** YOUR OBJECTIVE **
From the data that follows, print exactly the lines starting at the one containing "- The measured" and ending at the one containing "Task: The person"; include both of them and nothing more.

### DATA SUPPLIED ###

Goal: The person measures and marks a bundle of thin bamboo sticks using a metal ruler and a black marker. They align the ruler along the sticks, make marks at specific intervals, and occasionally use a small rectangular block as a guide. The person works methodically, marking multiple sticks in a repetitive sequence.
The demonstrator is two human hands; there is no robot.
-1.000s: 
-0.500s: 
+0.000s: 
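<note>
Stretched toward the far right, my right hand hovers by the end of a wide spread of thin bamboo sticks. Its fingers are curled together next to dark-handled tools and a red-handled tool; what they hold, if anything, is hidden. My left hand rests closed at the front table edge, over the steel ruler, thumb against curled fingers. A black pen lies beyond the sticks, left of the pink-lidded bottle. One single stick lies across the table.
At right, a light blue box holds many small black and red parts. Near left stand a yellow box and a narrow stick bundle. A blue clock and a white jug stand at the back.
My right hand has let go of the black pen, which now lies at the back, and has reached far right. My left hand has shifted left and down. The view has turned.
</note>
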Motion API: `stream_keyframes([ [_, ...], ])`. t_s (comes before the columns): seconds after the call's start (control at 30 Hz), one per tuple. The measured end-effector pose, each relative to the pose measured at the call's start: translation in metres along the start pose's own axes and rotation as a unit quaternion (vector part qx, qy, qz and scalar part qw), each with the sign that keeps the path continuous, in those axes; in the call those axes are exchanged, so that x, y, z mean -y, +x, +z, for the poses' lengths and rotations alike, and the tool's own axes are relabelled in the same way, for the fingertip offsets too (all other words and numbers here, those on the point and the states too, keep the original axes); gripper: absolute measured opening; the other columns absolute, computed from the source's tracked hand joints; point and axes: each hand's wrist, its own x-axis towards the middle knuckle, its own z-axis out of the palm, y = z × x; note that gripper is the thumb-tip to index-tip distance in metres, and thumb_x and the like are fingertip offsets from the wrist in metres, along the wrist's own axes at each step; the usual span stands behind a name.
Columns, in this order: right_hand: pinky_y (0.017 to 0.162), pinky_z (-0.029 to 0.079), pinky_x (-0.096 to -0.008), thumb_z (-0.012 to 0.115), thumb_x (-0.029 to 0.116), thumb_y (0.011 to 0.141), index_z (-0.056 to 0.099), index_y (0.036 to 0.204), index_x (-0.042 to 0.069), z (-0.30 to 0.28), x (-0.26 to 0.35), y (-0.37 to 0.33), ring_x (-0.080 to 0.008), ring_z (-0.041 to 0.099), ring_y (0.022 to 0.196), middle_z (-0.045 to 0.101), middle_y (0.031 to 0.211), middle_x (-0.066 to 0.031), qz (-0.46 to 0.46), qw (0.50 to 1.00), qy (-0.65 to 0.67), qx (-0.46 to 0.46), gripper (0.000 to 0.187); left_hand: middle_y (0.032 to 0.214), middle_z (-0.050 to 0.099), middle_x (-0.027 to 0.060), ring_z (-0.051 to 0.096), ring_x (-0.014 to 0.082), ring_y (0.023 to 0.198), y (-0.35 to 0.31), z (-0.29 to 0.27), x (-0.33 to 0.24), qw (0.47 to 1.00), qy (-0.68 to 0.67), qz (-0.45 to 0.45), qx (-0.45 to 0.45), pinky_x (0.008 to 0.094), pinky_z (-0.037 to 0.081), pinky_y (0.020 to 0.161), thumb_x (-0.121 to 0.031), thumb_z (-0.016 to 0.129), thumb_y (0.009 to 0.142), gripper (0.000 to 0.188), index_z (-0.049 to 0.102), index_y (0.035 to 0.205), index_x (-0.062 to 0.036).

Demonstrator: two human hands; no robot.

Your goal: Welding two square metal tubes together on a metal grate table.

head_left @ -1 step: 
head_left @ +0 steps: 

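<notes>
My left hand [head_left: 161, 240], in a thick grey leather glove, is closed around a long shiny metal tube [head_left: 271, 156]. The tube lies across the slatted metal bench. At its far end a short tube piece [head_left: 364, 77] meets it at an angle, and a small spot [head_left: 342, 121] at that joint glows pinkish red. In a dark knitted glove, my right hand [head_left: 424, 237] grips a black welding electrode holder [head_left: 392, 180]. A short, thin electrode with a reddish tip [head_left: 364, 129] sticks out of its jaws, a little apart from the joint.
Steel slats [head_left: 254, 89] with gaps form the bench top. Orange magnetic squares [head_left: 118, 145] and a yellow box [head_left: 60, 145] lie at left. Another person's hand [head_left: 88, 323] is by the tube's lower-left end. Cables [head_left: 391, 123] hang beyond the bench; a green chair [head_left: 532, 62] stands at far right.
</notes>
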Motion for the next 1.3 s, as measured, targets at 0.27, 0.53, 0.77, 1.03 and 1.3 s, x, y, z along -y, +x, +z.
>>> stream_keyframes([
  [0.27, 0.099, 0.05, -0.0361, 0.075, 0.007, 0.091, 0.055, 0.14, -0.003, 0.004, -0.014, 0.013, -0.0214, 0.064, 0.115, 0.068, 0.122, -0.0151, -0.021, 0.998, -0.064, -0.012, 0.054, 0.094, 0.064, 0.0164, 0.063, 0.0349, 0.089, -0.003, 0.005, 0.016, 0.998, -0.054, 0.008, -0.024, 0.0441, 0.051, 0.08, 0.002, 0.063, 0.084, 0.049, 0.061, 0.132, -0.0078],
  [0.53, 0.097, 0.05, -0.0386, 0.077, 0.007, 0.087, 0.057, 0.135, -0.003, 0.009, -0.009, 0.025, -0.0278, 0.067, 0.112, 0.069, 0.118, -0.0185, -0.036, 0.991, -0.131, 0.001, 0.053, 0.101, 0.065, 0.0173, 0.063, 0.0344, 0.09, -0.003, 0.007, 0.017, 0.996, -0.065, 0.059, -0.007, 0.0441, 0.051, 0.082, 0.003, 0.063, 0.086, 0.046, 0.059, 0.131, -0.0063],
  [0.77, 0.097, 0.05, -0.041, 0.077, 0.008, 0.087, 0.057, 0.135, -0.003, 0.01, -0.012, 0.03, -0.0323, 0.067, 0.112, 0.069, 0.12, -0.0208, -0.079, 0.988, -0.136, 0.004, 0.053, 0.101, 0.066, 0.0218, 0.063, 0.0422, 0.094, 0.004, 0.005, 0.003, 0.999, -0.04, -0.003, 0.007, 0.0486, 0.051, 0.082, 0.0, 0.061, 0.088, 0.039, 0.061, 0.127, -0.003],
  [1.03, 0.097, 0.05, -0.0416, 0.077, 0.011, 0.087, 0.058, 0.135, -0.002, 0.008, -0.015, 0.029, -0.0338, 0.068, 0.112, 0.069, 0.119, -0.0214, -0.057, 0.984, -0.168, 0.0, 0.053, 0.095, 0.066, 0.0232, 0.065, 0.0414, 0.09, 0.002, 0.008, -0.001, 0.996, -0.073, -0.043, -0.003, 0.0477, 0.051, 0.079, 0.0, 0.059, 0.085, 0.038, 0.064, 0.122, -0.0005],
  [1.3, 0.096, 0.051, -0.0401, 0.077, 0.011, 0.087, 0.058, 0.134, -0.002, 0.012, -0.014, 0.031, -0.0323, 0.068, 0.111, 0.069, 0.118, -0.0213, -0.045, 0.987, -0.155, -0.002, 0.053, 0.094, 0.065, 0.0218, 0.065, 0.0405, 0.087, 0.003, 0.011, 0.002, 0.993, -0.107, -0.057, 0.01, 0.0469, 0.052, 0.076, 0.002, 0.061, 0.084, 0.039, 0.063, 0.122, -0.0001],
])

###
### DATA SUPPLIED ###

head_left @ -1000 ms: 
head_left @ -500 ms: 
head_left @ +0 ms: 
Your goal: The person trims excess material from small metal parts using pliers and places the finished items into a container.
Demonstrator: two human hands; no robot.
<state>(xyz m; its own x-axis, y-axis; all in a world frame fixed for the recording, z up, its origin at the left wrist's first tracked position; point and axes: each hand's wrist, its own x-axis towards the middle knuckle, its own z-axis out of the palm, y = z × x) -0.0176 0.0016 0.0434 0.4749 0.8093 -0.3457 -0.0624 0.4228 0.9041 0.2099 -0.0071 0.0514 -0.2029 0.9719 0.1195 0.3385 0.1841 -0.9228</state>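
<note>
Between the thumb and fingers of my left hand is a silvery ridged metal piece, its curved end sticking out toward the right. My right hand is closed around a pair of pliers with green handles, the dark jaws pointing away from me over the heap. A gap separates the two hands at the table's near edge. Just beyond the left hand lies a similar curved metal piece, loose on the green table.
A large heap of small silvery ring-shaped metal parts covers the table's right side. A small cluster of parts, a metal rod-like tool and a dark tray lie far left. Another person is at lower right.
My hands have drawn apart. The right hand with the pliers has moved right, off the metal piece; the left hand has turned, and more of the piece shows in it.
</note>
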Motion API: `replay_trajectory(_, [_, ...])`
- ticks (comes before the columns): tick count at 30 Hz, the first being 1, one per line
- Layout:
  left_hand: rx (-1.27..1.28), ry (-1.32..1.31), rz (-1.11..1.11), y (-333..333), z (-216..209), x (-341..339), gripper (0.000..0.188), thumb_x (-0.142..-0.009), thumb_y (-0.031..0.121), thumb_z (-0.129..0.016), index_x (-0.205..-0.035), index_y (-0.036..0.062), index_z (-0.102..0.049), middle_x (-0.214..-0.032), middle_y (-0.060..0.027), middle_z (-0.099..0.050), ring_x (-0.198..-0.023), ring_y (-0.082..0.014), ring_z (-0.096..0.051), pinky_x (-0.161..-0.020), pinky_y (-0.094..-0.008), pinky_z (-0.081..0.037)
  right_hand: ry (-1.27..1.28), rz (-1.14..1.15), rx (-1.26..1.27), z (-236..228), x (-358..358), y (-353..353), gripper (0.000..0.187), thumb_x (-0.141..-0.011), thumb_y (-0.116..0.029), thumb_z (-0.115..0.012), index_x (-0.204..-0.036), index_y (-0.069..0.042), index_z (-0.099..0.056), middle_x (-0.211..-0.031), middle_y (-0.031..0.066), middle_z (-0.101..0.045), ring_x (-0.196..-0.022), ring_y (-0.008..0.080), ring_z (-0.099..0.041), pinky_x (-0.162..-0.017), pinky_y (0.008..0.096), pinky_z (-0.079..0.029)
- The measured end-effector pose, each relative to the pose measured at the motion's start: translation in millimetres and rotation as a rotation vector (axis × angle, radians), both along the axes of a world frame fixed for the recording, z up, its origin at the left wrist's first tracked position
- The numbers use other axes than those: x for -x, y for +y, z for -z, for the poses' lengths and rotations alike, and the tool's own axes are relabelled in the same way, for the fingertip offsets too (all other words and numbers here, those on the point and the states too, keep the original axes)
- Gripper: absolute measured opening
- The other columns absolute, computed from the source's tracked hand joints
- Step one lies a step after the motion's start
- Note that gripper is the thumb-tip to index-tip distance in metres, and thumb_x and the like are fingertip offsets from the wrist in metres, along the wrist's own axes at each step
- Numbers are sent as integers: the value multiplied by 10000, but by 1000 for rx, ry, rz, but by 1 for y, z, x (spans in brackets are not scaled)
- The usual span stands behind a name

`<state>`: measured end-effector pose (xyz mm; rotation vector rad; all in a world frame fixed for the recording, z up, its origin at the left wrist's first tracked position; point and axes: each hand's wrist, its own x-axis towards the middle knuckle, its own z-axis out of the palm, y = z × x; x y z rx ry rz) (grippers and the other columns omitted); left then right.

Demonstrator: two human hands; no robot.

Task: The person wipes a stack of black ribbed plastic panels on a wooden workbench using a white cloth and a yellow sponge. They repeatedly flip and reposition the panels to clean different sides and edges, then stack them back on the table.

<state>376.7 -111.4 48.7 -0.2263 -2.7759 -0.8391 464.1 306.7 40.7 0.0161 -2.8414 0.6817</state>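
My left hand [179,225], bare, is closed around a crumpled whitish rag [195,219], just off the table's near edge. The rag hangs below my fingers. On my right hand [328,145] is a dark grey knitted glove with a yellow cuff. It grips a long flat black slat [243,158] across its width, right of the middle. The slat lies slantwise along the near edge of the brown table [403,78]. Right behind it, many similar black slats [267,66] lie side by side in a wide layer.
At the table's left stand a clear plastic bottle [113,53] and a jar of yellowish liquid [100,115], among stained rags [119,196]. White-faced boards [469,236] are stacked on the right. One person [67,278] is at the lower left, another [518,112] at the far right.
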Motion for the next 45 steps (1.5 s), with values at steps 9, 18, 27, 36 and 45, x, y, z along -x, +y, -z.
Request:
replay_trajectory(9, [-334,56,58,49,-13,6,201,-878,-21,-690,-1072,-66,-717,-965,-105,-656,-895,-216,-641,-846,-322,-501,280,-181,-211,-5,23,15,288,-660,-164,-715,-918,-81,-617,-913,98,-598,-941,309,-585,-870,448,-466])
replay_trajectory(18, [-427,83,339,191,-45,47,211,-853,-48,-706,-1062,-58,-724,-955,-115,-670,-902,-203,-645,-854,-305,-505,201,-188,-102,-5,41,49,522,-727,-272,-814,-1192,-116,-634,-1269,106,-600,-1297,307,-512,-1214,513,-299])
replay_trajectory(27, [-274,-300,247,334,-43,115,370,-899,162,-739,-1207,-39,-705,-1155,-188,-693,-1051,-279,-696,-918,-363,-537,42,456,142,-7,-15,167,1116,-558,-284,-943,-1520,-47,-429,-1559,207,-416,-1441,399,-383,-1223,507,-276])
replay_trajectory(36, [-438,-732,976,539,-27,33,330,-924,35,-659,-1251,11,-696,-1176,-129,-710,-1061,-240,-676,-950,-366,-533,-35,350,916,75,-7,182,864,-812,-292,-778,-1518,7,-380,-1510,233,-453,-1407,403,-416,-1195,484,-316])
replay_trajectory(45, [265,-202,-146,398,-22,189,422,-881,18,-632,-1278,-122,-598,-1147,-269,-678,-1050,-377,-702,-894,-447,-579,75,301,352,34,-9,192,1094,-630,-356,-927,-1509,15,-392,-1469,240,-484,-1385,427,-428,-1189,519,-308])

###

** OUTPUT OF THE TASK **
- The measured end-effector pose, each relative to the pose measured at the motion's start: translation in millimetres and rotation as a rotation vector (axis × angle, radians), both along the axes of a world frame fixed for the recording, z up, its origin at the left wrist's first tracked position
- The numbers use other axes than those: x for -x, y for +y, z for -z, for the poses' lengths and rotations alike, and the tool's own axes are relabelled in the same way, for the fingertip offsets too (all other words and numbers here, those on the point and the states too, keep the original axes)
- Gripper: absolute measured opening
- The other columns absolute, computed from the source's tracked hand joints
- Step one lies a step after the motion's start
- Note that gripper is the thumb-tip to index-tip distance in metres, and thumb_x and the like are fingertip offsets from the wrist in metres, along the wrist's own axes at each step
- Numbers are sent as integers: the value multiplied by 10000, but by 1000 for rx, ry, rz, but by 1 for y, z, x (spans in brackets are not scaled)
- The usual span stands behind a name

`<state>`: measured end-effector pose (xyz mm; rotation vector rad; all in a world frame fixed for the recording, z up, its origin at the left wrist's first tracked position; point and axes: each hand's wrist, its own x-axis towards the middle knuckle, its own z-axis out of the palm, y = z × x; x y z rx ry rz) (grippers and the other columns omitted); left then right.

Demonstrator: two human hands; no robot.

Task: The person wipes a stack of black ribbed plastic panels on a wooden workbench using a white cloth and a yellow sponge. They repeatedly flip and reposition the panels to clean different sides and edges, then stack them back on the table.

The answer has been written out completely.